Filtering data on Q4-2024 for testing

In [21]:
df_mgmt_q2 = df_mgmt[df_mgmt["Quarter"] == "2024-Q4"]   #### filtering on selected quarter

management_discussion = df_mgmt_q2["Text_processed"].tolist()  #### genertaing list for modeling

### **Running summarisation model Flan-T5**

In [23]:
# Set up logging
logging.basicConfig(level=logging.INFO)
logger = logging.getLogger(__name__)

class TextSummarizer:
    def __init__(self, model_name: str = "google/flan-t5-large", device: Optional[str] = None):
        """Initialize the summarizer with model and device."""
        self.device = device or ('cuda' if torch.cuda.is_available() else 'cpu')
        logger.info(f"Using device: {self.device}")

        try:
            self.tokenizer = AutoTokenizer.from_pretrained(model_name)
            self.model = AutoModelForSeq2SeqLM.from_pretrained(model_name).to(self.device)
            logger.info(f"Successfully loaded {model_name}")
        except Exception as e:
            logger.error(f"Error loading model: {str(e)}")
            raise

    def chunk_text(self,
                  text: Union[str, List[str]],
                  chunk_size: int = 400,
                  overlap: int = 50) -> List[str]:
        """Split text into overlapping chunks."""
        # Validate parameters
        if chunk_size <= 0 or overlap < 0 or overlap >= chunk_size:
            raise ValueError("Invalid chunk_size or overlap parameters")

        try:
            # Handle list input
            if isinstance(text, list):
                text = " ".join(text)

            # Handle empty text
            if not text.strip():
                return []

            words = text.split()
            chunks = []
            start = 0

            while start < len(words):
                end = min(start + chunk_size, len(words))
                chunk = " ".join(words[start:end])
                chunks.append(chunk)
                start += chunk_size - overlap

            logger.debug(f"Split text into {len(chunks)} chunks")
            return chunks

        except Exception as e:
            logger.error(f"Error in chunk_text: {str(e)}")
            raise

    def summarize_text(self,
                      text: str,
                      min_new_tokens: int = 200,
                      max_new_tokens: int = 400) -> str:
        """Summarize a single piece of text."""
        # Validate input
        if pd.isna(text) or not text.strip():
            logger.warning("Empty or NaN text provided")
            return ""

        try:
            prompt = f"Generate a detailed and comprehensive summary that captures all key points: {text}"
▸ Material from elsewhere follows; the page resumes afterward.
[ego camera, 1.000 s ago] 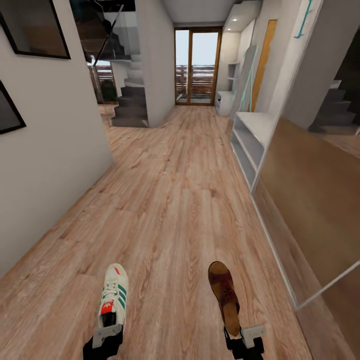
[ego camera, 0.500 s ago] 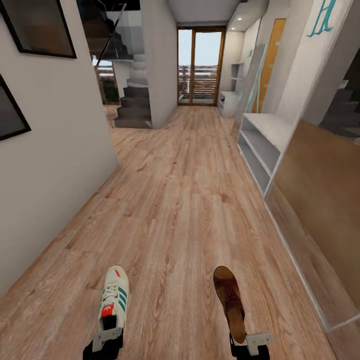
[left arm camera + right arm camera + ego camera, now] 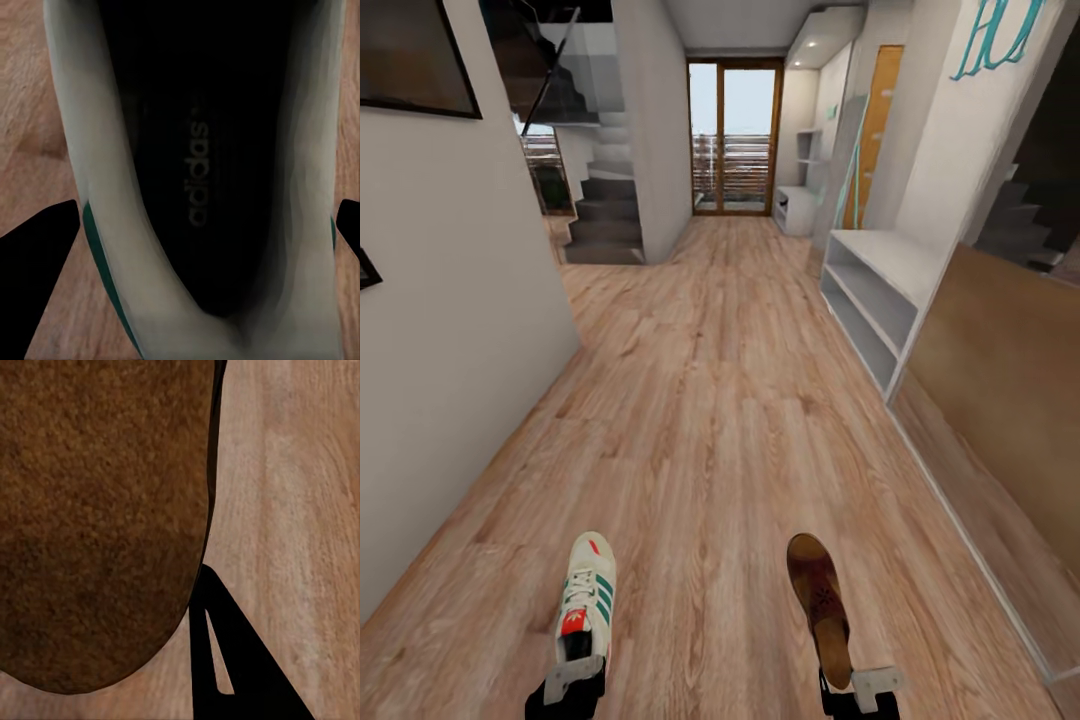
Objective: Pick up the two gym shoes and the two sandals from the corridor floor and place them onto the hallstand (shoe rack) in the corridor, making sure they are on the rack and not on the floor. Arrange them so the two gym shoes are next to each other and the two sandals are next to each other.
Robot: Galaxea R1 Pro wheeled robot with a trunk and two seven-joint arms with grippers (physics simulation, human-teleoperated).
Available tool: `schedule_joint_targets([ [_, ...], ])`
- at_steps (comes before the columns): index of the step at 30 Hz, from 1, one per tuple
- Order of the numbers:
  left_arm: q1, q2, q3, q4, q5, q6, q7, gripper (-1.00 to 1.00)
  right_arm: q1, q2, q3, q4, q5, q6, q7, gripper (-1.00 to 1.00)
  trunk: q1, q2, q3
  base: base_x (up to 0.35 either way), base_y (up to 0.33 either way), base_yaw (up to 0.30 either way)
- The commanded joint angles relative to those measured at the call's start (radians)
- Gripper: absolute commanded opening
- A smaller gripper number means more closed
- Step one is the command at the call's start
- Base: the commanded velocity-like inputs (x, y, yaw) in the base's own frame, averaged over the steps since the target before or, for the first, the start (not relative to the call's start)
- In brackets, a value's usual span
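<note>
**Inspector:** Location of the rack?

**Assessor:** The hallstand (image 3: 875,290) stands against the corridor's right wall, well ahead, with both shelf levels bare. The corridor floor (image 3: 710,400) runs between it and the robot.

**Inspector:** The loads?

**Assessor:** A gym shoe (image 3: 586,592) is pinched at its heel by the left gripper (image 3: 572,682); in the left wrist view, dark fingers (image 3: 37,262) flank the collar (image 3: 97,187). A sandal (image 3: 819,606) is held at its heel end by the right gripper (image 3: 858,688).

**Inspector:** Handling?

**Assessor:** Both are probably light. The shoe's collar likely yields under pressure; the sandal's sole seems stiffer. Heel grips leave the toes cantilevered, so sagging is possible.
</note>
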Motion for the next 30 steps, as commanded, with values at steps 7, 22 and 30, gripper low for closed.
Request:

            # Prepare inputs
            inputs = self.tokenizer(
                prompt,
                return_tensors="pt",
                truncation=True,
                max_length=512
            ).to(self.device)

            # Generate summary with improved parameters
            with torch.no_grad():
                outputs = self.model.generate(
                    inputs.input_ids,
                    min_new_tokens=min_new_tokens,
                    max_new_tokens=max_new_tokens,
                    num_beams=4,  # Use beam search
                    length_penalty=2.0,  # Encourage longer summaries
                    no_repeat_ngram_size=3,  # Prevent repetition
                    early_stopping=True,
                    do_sample=False  # Deterministic generation
                )

            summary = self.tokenizer.decode(outputs[0], skip_special_tokens=True)
            return summary

        except Exception as e:
            logger.error(f"Error in summarize_text: {str(e)}")
            raise

    def summarize_long_text(self,
                          text: Union[str, List[str]],
                          chunk_size: int = 400,
                          overlap: int = 50) -> str:
        """Handle long text summarization."""
        try:
            # Get chunks
            chunks = self.chunk_text(text, chunk_size, overlap)
            if not chunks:
                logger.warning("No valid chunks to summarize")
                return ""

            # Summarize chunks
            chunk_summaries = []
            for i, chunk in enumerate(chunks):
                logger.debug(f"Summarizing chunk {i+1}/{len(chunks)}")
                summary = self.summarize_text(chunk)
                if summary.strip():  # Only add non-empty summaries
                    chunk_summaries.append(summary)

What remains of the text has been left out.